### [Work order]
Among the entries below, only the lines starting at the one with "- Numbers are" and ending at the one with "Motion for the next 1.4", both included, are to be printed exactly.

### [Data extracts]
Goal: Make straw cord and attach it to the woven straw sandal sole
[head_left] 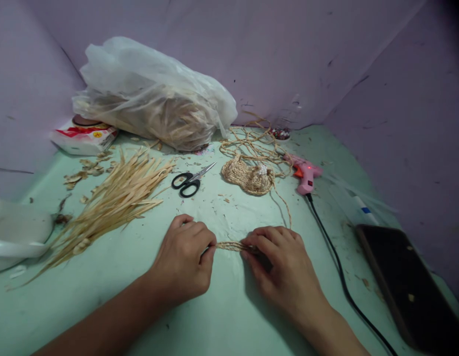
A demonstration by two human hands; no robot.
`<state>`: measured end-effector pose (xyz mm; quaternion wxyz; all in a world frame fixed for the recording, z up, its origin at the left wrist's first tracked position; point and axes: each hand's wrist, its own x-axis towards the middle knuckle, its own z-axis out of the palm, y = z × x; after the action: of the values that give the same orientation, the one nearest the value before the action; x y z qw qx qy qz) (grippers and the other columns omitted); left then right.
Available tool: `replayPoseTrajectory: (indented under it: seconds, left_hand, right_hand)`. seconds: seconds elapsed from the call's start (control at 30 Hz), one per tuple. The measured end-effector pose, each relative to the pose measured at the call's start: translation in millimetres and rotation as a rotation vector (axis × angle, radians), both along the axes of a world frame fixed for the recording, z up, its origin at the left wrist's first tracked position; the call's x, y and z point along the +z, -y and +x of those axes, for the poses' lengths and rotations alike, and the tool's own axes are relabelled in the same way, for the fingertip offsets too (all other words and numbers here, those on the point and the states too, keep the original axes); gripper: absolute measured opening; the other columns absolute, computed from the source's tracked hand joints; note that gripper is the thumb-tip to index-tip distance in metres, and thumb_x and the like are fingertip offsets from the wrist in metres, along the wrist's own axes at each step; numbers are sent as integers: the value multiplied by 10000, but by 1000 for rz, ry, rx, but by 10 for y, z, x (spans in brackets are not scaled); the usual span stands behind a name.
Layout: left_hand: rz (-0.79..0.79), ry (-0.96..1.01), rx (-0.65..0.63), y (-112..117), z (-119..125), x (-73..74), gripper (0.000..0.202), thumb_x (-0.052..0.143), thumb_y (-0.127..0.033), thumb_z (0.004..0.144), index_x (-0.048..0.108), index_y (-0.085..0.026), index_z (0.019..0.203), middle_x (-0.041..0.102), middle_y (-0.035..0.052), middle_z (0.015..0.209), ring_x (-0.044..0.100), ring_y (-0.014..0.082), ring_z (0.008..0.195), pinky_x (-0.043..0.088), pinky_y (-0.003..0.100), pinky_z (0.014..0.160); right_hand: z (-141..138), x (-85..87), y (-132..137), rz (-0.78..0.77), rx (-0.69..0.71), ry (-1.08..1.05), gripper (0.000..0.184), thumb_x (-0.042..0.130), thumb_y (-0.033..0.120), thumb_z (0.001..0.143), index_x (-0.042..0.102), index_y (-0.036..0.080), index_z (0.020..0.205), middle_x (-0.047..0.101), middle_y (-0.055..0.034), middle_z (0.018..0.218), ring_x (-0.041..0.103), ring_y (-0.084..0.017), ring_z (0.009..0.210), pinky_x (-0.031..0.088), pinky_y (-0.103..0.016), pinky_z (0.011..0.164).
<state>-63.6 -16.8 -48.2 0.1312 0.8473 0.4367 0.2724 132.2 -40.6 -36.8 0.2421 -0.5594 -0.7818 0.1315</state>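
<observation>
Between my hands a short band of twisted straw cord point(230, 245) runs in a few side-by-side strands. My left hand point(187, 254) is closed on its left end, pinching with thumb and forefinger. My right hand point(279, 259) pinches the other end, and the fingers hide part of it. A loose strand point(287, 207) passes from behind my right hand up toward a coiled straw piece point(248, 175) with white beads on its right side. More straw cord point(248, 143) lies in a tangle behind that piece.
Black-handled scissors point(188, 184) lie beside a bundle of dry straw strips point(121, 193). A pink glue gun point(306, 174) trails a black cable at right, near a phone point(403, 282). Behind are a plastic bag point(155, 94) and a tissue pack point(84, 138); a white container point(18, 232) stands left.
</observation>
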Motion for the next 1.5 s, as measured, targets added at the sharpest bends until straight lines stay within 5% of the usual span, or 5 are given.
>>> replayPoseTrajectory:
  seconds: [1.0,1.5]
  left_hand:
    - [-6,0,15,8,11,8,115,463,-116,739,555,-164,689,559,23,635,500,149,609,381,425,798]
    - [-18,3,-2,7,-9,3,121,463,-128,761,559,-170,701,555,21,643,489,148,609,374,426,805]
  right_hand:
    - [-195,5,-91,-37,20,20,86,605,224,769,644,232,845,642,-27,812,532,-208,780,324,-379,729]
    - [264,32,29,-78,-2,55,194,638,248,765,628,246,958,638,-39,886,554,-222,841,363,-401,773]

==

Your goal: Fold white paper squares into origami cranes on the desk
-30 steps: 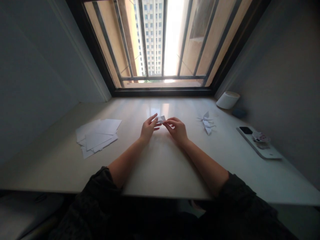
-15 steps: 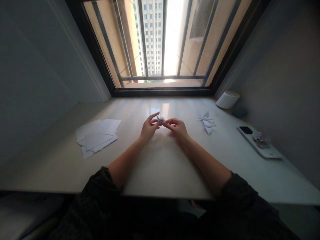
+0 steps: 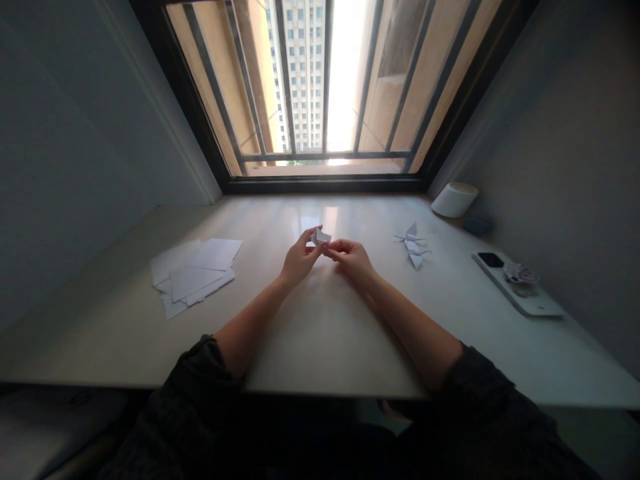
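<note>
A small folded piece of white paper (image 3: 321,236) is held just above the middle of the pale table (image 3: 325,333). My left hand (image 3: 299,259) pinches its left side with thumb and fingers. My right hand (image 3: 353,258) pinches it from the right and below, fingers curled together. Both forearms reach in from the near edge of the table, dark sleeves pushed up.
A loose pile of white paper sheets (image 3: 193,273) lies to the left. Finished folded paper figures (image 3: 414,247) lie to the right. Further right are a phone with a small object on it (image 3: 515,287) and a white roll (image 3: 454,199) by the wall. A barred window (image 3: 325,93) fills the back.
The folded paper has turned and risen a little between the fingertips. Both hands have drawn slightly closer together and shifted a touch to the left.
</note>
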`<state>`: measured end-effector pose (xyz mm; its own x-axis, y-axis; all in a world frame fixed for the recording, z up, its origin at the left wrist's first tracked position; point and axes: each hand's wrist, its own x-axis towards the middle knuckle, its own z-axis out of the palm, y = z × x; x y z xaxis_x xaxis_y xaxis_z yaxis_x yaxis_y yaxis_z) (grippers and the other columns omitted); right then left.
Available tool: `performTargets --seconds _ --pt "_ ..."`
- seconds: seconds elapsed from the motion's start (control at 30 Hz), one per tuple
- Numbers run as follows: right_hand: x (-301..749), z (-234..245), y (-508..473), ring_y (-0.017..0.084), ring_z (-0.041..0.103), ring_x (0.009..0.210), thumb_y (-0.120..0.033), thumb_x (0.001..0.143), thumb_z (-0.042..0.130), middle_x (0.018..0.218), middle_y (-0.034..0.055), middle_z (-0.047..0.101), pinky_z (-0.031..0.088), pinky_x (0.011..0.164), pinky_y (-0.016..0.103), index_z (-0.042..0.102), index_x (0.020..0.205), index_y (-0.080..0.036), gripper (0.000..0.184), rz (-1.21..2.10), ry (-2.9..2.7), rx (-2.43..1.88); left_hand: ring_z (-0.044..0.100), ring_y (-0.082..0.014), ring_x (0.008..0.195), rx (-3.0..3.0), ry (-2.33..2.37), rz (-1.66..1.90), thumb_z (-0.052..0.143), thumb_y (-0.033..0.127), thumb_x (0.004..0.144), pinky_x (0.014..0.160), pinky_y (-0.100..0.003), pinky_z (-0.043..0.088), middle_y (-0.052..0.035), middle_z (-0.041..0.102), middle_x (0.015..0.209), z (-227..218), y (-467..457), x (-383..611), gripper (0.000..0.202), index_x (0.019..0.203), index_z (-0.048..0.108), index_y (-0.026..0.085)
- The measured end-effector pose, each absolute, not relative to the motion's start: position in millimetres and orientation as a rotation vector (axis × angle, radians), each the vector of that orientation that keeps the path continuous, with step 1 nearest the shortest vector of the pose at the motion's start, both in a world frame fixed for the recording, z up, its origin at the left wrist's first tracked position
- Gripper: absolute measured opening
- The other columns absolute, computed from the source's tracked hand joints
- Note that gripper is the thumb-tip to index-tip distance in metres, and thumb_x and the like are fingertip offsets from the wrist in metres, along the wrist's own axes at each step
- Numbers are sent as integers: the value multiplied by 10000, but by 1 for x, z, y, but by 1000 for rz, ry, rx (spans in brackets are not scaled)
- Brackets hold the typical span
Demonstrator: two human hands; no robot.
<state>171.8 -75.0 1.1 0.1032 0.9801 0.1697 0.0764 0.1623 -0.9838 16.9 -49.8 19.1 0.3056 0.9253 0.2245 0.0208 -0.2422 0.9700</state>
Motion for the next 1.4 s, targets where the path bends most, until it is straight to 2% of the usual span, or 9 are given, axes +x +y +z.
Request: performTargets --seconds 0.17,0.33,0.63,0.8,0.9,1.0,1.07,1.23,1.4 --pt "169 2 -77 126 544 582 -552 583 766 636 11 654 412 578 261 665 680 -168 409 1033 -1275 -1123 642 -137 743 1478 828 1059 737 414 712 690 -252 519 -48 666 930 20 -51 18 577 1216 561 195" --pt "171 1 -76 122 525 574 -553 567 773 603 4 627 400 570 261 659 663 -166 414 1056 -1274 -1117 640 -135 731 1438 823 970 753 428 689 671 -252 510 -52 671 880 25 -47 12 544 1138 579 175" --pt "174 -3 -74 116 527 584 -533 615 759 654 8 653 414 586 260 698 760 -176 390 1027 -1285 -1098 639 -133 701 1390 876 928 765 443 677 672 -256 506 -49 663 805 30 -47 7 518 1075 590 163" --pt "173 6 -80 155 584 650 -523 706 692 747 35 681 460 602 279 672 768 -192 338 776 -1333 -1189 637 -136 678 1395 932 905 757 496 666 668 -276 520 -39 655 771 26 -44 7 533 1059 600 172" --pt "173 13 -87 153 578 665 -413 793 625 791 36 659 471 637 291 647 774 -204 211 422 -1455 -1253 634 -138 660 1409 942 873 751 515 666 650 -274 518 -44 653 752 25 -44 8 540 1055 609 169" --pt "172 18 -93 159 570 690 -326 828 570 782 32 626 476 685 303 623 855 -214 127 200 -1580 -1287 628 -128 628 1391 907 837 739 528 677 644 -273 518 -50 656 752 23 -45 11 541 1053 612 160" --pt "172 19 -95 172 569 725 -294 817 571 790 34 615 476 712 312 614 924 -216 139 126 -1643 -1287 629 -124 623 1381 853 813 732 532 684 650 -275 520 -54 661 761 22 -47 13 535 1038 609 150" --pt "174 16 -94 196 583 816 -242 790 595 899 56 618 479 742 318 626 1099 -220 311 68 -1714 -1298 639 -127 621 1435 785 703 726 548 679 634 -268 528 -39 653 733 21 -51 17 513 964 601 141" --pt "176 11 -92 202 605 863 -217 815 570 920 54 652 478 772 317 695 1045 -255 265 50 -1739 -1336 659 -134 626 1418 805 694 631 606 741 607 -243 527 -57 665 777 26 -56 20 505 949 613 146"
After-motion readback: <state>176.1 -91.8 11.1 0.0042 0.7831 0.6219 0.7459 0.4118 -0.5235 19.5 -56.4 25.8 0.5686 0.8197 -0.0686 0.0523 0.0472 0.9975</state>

### [Exercise answer]
- Numbers are sent as integers: the value multiplied by 10000, but by 1 for x, z, y, but by 1000 for rz, ry, rx (spans in brackets are not scaled)
- Brackets hold the typical span
Demonstrator: two human hands; no robot.
<state>171.8 -75.0 1.1 0.1032 0.9801 0.1697 0.0764 0.1623 -0.9838 16.9 -49.8 19.1 0.3056 0.9253 0.2245 0.0208 -0.2422 0.9700</state>
Motion for the next 1.4 s, targets where the path bends most, until it is straight to 2% of the usual span, or 9 are given, axes +x +y +z.

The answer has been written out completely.